While it’s sound advice to shop around for the best deal when looking for a new car, be wary about making lots of applications in a short space of time. 

Unless they’re soft checks, they’ll appear on your credit file. And having too many finance applications over a short period can negatively impact your credit score – as you appear as though you’re desperate for credit.

So, just make sure if you’re making lots of applications that the companies you’re using are submitting soft checks which won’t harm your credit score.  

We only carry out soft checks during our initial searches to find you a lender.

“I always make the minimum payment on my credit cards so I’ll have a great score”

Although it’s great that you’re keeping up with your repayments, by paying the minimum amount owed each month on things like credit cards can actually negatively impact your credit score. 

That’s because it looks as though you’re on your financial limit – and can’t pay back any more. So, if you can, pay off more than the minimum each month – ideally, settle the total balance each month. 

“I’ve already got loads of credit, so my credit score will be really high”

While it’s good to have credit in your name and keep up your repayments – as it helps build your score – having too much credit can have a negative effect. 

Lenders tend to be wary of applicants who have used more than 50% of their short-term credit allowance. That includes things like car finance, credit cards and bank loans, rather than a mortgage, for example. 

So, to help improve your score, try and get your credit usage under 50% of your available credit. 

“I’ve settled my missed payments so it won’t affect my credit score”

If you miss a payment on anything from your mortgage to your mobile phone contract, it’ll likely show up on your credit report. 

And even when you settle that missed payment, it’ll remain on your credit score for around seven years. There’ll be a note to say it’s been settled, but it’s still your credit history and future lenders will be able to see it. 

“There’s only one credit score”

As much as it would make life easier, there are in fact three credit unions in the UK. 

A credit union is a place where lenders go to check your credit history and score when you make an application. And, somewhat frustratingly, they all use different criteria. 

So, for example, just because you have a good credit score on Experian – one of the credit unions – it doesn’t mean you will on TransUnion – another credit union. 

But it can also work the other way – whereby you may have a low score on one and a high score on another; as they use different criteria. 

If you’re applying for credit, each lender will use their own preferred credit union to see whether you’re “creditworthy”. So, before you apply, we recommend checking all three. 

The other is Equifax, by the way. Links the same as above – new window

“My partner has a great credit score, so I will too”

Unfortunately, your credit score is yours and yours alone. So even if your partner has a great credit score, it won’t change yours all that much. 

On the flip side, however, if you have a good credit score and your partner doesn’t, being financially tied to them through a joint bank account or mortgage can negatively impact your score. 

“I know a company that can fix my credit score”

There are companies out there that claim they can repair your credit score.

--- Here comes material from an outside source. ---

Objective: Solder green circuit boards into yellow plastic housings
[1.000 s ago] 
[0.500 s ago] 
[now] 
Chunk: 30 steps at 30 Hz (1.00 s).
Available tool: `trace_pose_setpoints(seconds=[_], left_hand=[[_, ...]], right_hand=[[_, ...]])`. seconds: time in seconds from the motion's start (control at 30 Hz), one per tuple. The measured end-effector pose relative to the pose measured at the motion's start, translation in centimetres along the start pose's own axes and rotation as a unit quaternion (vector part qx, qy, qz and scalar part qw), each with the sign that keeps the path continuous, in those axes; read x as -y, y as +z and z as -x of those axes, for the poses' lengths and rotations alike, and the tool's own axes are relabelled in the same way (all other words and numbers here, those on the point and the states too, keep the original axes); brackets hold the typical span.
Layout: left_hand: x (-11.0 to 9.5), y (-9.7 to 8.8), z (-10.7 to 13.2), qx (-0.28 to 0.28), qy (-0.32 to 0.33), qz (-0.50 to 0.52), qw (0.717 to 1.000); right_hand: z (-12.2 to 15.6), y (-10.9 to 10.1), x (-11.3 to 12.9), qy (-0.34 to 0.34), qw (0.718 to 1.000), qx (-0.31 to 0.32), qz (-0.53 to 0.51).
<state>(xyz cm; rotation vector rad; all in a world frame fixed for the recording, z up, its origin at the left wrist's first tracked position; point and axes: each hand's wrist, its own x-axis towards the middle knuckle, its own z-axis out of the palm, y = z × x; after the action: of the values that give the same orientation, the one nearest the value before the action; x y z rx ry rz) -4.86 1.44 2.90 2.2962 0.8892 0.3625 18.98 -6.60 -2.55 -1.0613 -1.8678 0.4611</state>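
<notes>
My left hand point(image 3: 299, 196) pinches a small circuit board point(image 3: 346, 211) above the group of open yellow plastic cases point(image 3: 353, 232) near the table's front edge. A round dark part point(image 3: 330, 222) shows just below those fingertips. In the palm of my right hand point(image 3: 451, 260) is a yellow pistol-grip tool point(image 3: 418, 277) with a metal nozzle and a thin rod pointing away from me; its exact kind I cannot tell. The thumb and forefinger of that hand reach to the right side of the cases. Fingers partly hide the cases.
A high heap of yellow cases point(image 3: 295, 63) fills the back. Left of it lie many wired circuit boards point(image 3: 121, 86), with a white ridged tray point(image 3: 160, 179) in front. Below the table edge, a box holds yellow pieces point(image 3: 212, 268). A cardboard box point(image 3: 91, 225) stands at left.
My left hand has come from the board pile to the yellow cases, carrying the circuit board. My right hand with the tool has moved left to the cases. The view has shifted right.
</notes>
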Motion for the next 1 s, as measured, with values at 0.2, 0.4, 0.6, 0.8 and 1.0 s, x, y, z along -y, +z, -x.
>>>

But it’s nothing you can’t do yourself – and you don’t have to pay them either. 

And if they claim they can instantly boost your score without you having to make changes, they’re probably doing something illegal. 

“I have a good job so I’ll have a good credit score”

Although it’s great for you if you have a good job, unfortunately, that doesn’t translate to having a good credit score. 

A credit score doesn’t go off how much you get paid or your job title. It’s simply how well you’ve proven you’re able to handle credit. 

However, having some disposable income will make you look better for car finance lenders when they come to check your affordability.